#### Task item:
The expected answer is the data below, retyped exactly.

#### Information supplied:
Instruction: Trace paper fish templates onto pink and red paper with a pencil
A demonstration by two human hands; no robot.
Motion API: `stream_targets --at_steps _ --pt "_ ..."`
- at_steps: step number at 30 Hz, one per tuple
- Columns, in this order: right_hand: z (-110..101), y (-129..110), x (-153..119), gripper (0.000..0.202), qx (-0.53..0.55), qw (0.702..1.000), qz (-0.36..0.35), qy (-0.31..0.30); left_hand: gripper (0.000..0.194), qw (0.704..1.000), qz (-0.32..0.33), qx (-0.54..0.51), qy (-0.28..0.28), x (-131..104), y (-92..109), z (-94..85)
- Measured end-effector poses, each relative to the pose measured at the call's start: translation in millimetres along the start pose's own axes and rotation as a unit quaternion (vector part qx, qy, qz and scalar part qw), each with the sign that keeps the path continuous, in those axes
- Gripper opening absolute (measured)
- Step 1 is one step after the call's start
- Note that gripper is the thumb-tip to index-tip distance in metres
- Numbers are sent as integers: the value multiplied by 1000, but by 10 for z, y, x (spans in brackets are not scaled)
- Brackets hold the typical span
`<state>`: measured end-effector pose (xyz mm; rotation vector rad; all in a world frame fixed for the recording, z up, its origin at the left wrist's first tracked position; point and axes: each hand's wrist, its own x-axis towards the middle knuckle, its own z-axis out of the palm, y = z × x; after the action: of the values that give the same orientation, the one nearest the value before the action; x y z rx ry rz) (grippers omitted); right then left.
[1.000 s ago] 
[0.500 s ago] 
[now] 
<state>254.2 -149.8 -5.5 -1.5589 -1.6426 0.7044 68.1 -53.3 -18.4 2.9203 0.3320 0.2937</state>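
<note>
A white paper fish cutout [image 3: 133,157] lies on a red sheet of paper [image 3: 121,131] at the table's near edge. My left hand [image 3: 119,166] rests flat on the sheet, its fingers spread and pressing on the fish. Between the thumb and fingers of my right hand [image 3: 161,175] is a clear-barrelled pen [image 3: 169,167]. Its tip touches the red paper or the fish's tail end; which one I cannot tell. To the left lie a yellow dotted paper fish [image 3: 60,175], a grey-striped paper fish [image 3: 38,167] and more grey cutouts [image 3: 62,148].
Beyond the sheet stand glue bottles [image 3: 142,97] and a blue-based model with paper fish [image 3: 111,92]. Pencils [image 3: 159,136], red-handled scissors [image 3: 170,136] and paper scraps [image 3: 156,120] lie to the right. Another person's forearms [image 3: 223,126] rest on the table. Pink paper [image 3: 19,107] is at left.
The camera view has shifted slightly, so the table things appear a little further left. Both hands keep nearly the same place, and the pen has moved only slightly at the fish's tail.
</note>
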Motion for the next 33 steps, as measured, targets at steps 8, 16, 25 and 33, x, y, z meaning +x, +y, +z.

#### Problem solution:
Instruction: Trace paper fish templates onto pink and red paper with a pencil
A demonstration by two human hands; no robot.
Motion API: `stream_targets --at_steps _ --pt "_ ..."`
- at_steps: step number at 30 Hz, one per tuple
- Columns, in this order: right_hand: z (-110..101), y (-129..110), x (-153..119), gripper (0.000..0.202), qx (-0.53..0.55), qw (0.702..1.000), qz (-0.36..0.35), qy (-0.31..0.30); left_hand: gripper (0.000..0.194), qw (0.704..1.000), qz (-0.32..0.33), qx (-0.54..0.51), qy (-0.28..0.28), x (-131..104), y (-92..109), z (-94..85)
- Measured end-effector poses, each relative to the pose measured at the call's start: translation in millimetres along the start pose's own axes and rotation as a unit quaternion (vector part qx, qy, qz and scalar part qw), each with the sign that keeps the path continuous, in those axes
- Gripper opening absolute (measured)
- Step 1 is one step after the call's start
- Note that gripper is the thumb-tip to index-tip distance in metres
- Numbers are sent as integers: the value multiplied by 1000, but by 10 for z, y, x (spans in brackets are not scaled)
- Brackets hold the typical span
`<state>`: measured end-effector pose (xyz mm; rotation vector rad; all in a world frame fixed for the recording, z up, its origin at the left wrist's first tracked position; point and axes: each hand's wrist, its own x-axis towards the middle knuckle, its own z-axis out of the palm, y = z × x; after the action: of the values that give the same orientation, the one nearest the value before the action; x y z rx ry rz) (grippers omitted); right then left.
[1.000 s ago] 
[0.500 s ago] 
[now] 
<state>254.2 -149.8 -5.5 -1.5589 -1.6426 0.7044 68.1 -53.3 -18.4 2.9203 0.3320 0.2937</state>
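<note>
A white paper fish cutout [image 3: 133,157] lies on a red sheet of paper [image 3: 121,131] at the table's near edge. My left hand [image 3: 119,166] rests flat on the sheet, its fingers spread and pressing on the fish. Between the thumb and fingers of my right hand [image 3: 161,175] is a clear-barrelled pen [image 3: 169,167]. Its tip touches the red paper or the fish's tail end; which one I cannot tell. To the left lie a yellow dotted paper fish [image 3: 60,175], a grey-striped paper fish [image 3: 38,167] and more grey cutouts [image 3: 62,148].
Beyond the sheet stand glue bottles [image 3: 142,97] and a blue-based model with paper fish [image 3: 111,92]. Pencils [image 3: 159,136], red-handled scissors [image 3: 170,136] and paper scraps [image 3: 156,120] lie to the right. Another person's forearms [image 3: 223,126] rest on the table. Pink paper [image 3: 19,107] is at left.
The camera view has shifted slightly, so the table things appear a little further left. Both hands keep nearly the same place, and the pen has moved only slightly at the fish's tail.
</note>
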Motion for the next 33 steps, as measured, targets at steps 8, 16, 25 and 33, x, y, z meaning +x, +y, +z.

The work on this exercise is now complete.